■ **EXERCISE OBJECTIVE**: Repeat the whole listing exactly, leaving nothing out.

■ **DATASET SECTION**:

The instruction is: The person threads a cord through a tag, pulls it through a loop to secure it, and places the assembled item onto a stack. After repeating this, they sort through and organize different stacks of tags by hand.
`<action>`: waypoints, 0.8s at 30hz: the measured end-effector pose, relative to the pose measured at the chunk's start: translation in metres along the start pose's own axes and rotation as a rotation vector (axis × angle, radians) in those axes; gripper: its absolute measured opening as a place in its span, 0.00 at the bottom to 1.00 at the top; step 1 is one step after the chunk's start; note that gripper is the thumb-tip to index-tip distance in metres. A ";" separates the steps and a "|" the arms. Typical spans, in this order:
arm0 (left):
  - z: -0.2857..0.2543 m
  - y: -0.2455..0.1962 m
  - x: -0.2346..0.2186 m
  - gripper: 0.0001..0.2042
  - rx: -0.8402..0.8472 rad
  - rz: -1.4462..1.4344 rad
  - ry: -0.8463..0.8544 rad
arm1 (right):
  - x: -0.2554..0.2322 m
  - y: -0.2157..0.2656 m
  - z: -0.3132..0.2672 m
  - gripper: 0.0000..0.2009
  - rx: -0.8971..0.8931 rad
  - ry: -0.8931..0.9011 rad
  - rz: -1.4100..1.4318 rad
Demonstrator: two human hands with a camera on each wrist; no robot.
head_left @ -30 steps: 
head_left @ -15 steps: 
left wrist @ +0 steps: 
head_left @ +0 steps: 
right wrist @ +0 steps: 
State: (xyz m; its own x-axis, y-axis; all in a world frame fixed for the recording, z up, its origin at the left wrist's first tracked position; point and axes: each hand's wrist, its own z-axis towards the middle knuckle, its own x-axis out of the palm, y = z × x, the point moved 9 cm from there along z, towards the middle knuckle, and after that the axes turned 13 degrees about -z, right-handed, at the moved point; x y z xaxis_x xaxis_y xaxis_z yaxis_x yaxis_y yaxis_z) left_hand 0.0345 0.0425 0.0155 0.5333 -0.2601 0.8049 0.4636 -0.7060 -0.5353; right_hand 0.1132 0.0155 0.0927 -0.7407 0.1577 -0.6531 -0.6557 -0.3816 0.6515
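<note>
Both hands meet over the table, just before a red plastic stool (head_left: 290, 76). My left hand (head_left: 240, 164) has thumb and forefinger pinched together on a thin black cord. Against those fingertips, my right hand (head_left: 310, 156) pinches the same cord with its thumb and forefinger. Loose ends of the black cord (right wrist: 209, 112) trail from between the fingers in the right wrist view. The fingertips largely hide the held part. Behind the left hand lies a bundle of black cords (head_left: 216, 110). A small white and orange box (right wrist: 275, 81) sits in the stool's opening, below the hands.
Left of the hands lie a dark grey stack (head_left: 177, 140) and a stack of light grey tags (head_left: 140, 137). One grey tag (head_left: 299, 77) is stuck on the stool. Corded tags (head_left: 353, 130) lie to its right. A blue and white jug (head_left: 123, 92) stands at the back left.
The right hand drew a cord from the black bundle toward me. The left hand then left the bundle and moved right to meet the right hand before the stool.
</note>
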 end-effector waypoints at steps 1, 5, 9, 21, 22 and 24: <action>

■ **SOLVED EXERCISE**:
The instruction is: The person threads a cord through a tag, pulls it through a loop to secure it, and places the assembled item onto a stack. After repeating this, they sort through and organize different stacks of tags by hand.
`<action>`: waypoints, 0.8s at 30hz: the measured end-effector pose, relative to the pose measured at the chunk's start: translation in metres along the start pose's own axes and rotation as a rotation vector (axis × angle, radians) in those axes; gripper: its absolute measured opening as a place in its span, 0.00 at the bottom to 1.00 at the top; step 1 is one step after the chunk's start; note that gripper is the thumb-tip to index-tip distance in metres. A ";" separates the steps and a "|" the arms. Typical spans, in this order:
arm0 (left):
  - z: -0.2857..0.2543 m
  - y: -0.2455..0.1962 m
  - x: -0.2346..0.2186 m
  - gripper: 0.0001..0.2042
  - rx: -0.8402..0.8472 rad
  - rz: -1.4462..1.4344 rad
  - ry: -0.8463..0.8544 rad
arm1 (right):
  - x: -0.2554..0.2322 m
  - y: -0.2157..0.2656 m
  - z: -0.3132..0.2672 m
  - gripper: 0.0000..0.2009
  - rx: -0.8971..0.8931 rad
  - ry: -0.8931..0.9011 rad
  - rz: -1.4100..1.4318 rad
Demonstrator: two human hands with a camera on each wrist; no robot.
head_left @ -30 steps: 
head_left @ -15 steps: 
left wrist @ +0 steps: 
head_left @ +0 steps: 
right wrist @ +0 steps: 
State: (xyz m; its own x-axis, y-axis; all in a world frame fixed for the recording, z up, its origin at the left wrist's first tracked position; point and axes: each hand's wrist, its own z-axis towards the middle knuckle, its own x-axis out of the palm, y = z × x, the point moved 9 cm from there along z, towards the middle knuckle, and after that the axes turned 13 degrees about -z, right-handed, at the moved point; x y z xaxis_x xaxis_y xaxis_z yaxis_x yaxis_y yaxis_z) left_hand 0.0345 0.0425 0.0155 0.5333 -0.2601 0.8049 0.4636 -0.7060 -0.5353; right_hand 0.1132 0.0155 0.0927 -0.7407 0.1577 -0.6531 -0.6557 -0.3816 0.6515
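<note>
Both hands meet over the table, just before a red plastic stool (head_left: 290, 76). My left hand (head_left: 240, 164) has thumb and forefinger pinched together on a thin black cord. Against those fingertips, my right hand (head_left: 310, 156) pinches the same cord with its thumb and forefinger. Loose ends of the black cord (right wrist: 209, 112) trail from between the fingers in the right wrist view. The fingertips largely hide the held part. Behind the left hand lies a bundle of black cords (head_left: 216, 110). A small white and orange box (right wrist: 275, 81) sits in the stool's opening, below the hands.
Left of the hands lie a dark grey stack (head_left: 177, 140) and a stack of light grey tags (head_left: 140, 137). One grey tag (head_left: 299, 77) is stuck on the stool. Corded tags (head_left: 353, 130) lie to its right. A blue and white jug (head_left: 123, 92) stands at the back left.
The right hand drew a cord from the black bundle toward me. The left hand then left the bundle and moved right to meet the right hand before the stool.
</note>
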 end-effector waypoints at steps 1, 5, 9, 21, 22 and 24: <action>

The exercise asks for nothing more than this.